PROBLEM TO SOLVE - Would you please transcribe exactly the lines from the one containing "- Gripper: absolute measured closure" through the end of the material below, and only those?

DATA SHOWN -
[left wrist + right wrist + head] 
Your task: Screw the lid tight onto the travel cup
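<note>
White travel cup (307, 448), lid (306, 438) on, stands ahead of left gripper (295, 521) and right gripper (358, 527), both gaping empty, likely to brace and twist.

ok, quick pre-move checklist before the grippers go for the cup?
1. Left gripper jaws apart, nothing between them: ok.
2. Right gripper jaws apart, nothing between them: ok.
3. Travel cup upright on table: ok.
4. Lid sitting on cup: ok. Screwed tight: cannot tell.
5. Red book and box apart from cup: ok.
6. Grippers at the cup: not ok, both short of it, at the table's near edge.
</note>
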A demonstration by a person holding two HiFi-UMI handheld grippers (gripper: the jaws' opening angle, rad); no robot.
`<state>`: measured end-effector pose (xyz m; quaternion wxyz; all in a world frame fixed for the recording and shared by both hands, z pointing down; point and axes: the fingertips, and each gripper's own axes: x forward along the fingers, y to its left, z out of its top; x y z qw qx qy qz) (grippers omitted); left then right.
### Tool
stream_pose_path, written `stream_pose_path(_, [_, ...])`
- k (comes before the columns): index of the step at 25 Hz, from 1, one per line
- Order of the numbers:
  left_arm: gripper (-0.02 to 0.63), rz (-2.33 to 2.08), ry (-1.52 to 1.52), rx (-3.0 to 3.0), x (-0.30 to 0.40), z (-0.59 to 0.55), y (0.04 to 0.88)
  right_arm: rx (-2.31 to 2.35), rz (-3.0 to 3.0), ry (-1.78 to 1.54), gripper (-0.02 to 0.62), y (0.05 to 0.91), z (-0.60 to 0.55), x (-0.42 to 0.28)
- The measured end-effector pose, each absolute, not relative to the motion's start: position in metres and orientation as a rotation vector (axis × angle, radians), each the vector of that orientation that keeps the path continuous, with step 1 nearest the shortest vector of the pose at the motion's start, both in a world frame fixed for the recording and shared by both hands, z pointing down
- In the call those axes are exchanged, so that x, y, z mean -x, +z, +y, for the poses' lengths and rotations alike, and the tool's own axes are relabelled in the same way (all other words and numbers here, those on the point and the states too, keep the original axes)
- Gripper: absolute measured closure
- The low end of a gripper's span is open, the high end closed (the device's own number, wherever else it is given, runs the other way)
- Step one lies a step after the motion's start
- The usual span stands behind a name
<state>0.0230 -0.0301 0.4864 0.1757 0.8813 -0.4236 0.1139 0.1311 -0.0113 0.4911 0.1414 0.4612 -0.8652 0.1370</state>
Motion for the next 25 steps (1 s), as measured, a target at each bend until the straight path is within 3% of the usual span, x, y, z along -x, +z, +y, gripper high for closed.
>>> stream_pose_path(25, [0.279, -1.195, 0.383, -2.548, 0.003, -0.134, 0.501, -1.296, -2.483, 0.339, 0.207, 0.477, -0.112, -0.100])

EXERCISE ANSWER -
- Gripper: absolute measured closure
- The low end of a gripper's span is open, the high end closed (the device's own number, wherever else it is given, runs the other way)
- Step one lies a step after the motion's start
- The usual span stands behind a name
<state>0.0230 -0.0301 0.4864 0.1757 0.8813 -0.4236 0.1139 0.1311 -0.0113 0.4911 0.1414 0.4612 -0.8652 0.1370</state>
Motion for the next 25 steps (1 s), as measured, a target at each bend until the straight path is within 3% of the usual span, x, y, z along -x, +z, +y, gripper high for closed.
>>> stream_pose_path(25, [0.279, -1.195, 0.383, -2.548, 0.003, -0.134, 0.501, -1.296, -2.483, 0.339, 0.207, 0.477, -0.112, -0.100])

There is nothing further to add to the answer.